I tried to limit in RQS as you said. But, not working.
RQS related with matlabhosts is only slotcap as below
{
name slotcap
description maximum usable slots per node
enabled TRUE
limit hosts {*} to slots=$num_proc
limit queues !matlab.q hosts {*} to slots=$num_proc
}
Above RQS does not work as subordinate queue.
When I try to limit as below,
limit queues {*} hosts {*} to slots=$num_proc
matlab job is submitted to hosts which is used by normal.q job.

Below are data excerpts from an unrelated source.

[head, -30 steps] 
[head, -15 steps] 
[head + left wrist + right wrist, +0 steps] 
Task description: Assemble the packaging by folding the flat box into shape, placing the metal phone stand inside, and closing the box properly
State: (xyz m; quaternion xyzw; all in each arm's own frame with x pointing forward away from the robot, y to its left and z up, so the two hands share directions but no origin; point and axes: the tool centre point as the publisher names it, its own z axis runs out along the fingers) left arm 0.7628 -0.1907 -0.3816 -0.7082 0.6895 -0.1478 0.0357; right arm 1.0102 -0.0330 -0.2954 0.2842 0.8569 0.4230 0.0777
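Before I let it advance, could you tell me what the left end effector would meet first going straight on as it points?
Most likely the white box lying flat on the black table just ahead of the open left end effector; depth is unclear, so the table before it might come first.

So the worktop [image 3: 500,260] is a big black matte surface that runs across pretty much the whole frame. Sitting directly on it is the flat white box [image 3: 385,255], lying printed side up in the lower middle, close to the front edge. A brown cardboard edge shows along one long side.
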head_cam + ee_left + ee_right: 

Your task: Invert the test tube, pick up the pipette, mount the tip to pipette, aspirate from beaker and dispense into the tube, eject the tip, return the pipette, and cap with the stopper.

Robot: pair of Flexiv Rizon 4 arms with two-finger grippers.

But, normal.q job did not suspend.
i.e. on same host, normal.q job and matlab.q job are running together.
It causes performance decline by sharing computing resources.

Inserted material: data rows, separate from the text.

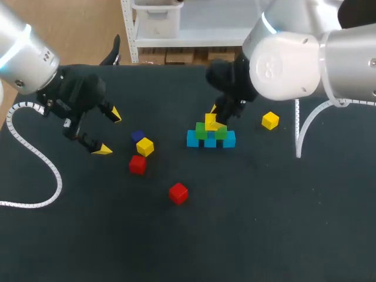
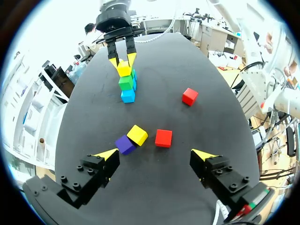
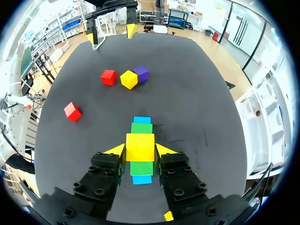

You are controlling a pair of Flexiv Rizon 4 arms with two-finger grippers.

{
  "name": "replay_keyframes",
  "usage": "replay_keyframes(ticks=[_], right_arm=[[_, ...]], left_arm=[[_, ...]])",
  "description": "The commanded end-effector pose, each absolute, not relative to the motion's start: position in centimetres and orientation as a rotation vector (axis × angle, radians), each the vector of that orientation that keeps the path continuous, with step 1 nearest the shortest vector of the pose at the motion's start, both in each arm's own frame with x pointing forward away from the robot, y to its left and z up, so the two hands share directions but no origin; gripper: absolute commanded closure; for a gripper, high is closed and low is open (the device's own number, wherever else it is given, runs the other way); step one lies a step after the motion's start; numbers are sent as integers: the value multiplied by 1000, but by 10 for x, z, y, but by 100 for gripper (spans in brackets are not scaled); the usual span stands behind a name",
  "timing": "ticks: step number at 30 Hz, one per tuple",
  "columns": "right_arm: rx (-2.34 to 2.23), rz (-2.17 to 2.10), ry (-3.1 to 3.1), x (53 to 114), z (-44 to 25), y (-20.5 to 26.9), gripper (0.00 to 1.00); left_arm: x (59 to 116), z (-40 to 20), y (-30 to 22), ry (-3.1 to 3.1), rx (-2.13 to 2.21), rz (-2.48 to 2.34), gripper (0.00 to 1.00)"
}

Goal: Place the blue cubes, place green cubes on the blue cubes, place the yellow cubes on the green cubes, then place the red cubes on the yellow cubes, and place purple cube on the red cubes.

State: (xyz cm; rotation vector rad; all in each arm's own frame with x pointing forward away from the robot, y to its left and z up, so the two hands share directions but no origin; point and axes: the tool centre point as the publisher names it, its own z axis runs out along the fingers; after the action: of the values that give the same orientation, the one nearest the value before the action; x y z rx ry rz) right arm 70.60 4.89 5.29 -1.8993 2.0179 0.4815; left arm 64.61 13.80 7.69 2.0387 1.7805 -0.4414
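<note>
Right gripper [image 3: 140,149] is clamped on a yellow cube [image 3: 140,146] right over the green cubes [image 3: 141,128], maybe touching them, and the spare yellow cube [image 1: 270,120] lies at 3 o'clock from them, nearer this arm.

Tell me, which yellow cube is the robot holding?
The yellow cube on the stack, gripped by the right gripper above the green cubes. The second yellow cube sits beside the purple cube; the third yellow cube sits alone.
</note>
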Motion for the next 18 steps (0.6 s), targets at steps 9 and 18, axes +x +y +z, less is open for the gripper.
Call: replay_keyframes(ticks=[9,18], right_arm=[[-1902,489,2024,707,51,49,57],[-1901,492,2021,709,51,50,53]], left_arm=[[646,76,139,1773,2038,-443,0],[646,76,139,1773,2038,-443,0]])
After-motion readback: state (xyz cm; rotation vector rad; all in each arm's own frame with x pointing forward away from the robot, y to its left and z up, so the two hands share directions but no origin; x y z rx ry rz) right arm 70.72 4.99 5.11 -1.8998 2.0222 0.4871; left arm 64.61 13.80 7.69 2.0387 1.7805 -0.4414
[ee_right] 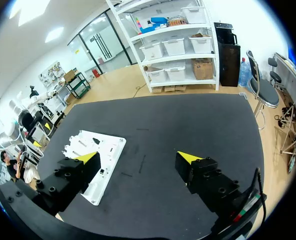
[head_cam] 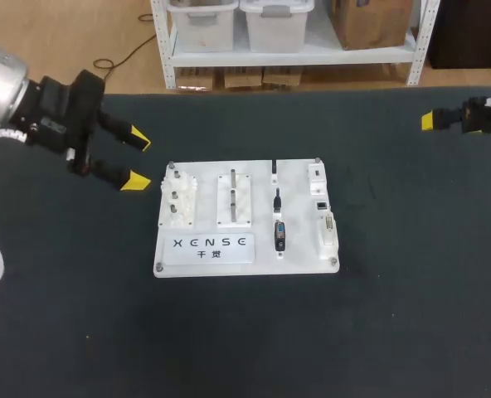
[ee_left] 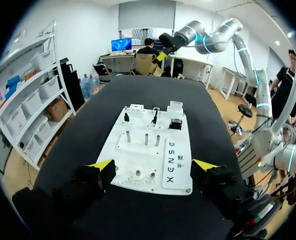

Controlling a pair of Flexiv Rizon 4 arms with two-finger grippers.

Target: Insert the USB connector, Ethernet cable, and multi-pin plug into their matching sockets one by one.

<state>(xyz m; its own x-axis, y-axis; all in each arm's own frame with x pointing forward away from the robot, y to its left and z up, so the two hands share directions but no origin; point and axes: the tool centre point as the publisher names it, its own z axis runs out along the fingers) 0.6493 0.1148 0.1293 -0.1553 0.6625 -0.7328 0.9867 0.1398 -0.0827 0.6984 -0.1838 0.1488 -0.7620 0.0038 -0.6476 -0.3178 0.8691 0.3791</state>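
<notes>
A white board (head_cam: 299, 240) lies mid-table. Three black plugs stand on it in a column: a small one (head_cam: 274, 170) at the back, a second (head_cam: 276, 199) in the middle, the largest (head_cam: 279, 235) in front. White sockets (head_cam: 328, 225) line the board's right edge. My left gripper (head_cam: 133, 157) hovers open just left of the board, nothing between its fingers. In the left wrist view the board (ee_left: 138, 155) lies ahead of that gripper (ee_left: 153, 167), with the plugs (ee_left: 154, 116) at its far end. My right gripper (ee_right: 138, 157) is open and empty far to the right; the board (ee_right: 110, 147) lies beside its finger.
Metal pegs (head_cam: 233, 192) and white gear-like parts (head_cam: 177, 199) fill the board's left half. Dark table surface (head_cam: 395, 274) surrounds the board on all sides. My right arm's yellow fingertip (head_cam: 428, 121) shows near the table's back right edge.
</notes>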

To guarantee HPC performance, I make slotcap limit,
it means that no one can use more than the number of cores hosts have.
Our hosts have 12 cores per node. That's why I made this limit.
--Sangmin
On Mon, Oct 28, 2013 at 10:29 PM, Reuti <[email protected]> wrote:
> Am 28.10.2013 um 14:05 schrieb Reuti:
>
> > Am 28.10.2013 um 13:59 schrieb Sangmin Park:
> >
> >> yes, suspending the job when all 12 slots are used on a particular
> host. This is what I want to.
> >> So, I tried to submit job using 12 slots, but it did not work.
> >
> > Aha, it might be necessary to change the order of rules in your RQS. The
> first matching one will allow or deny the job to be started. I.e. if all
> slots are used the (current) first rules matches and the job is rejected.
>
> In fact, you can try just this:
>
> limit queues !matlab.q hosts {*} to slots=$num_proc
>
> matlab.q needs no limit, as it's already in the queue definition to have
> an upper limit for slots.
>
> -- Reuti
>
>
> > -- Reuti
> >
> >
> >> Still not working..
> >>
> >> --Sangmin
> >>
> >>
> >> On Mon, Oct 28, 2013 at 9:47 PM, Reuti <[email protected]>
> wrote:
> >> Am 28.10.2013 um 13:45 schrieb Sangmin Park:
> >>
> >>> This is the RQS
> >>>
> >>> limit hosts {@parallelhosts} to slots=$num_proc
> >>> limit queues !matlab.q hosts {@matlabhosts} to slots=$num_proc
> >>> parallelhosts include matlabhosts.
> >>>
> >>> slots value in the matlab.q means the number of cores per node.
> >>>
> >>> All hosts is included in parallelhosts, node1 ~ node30.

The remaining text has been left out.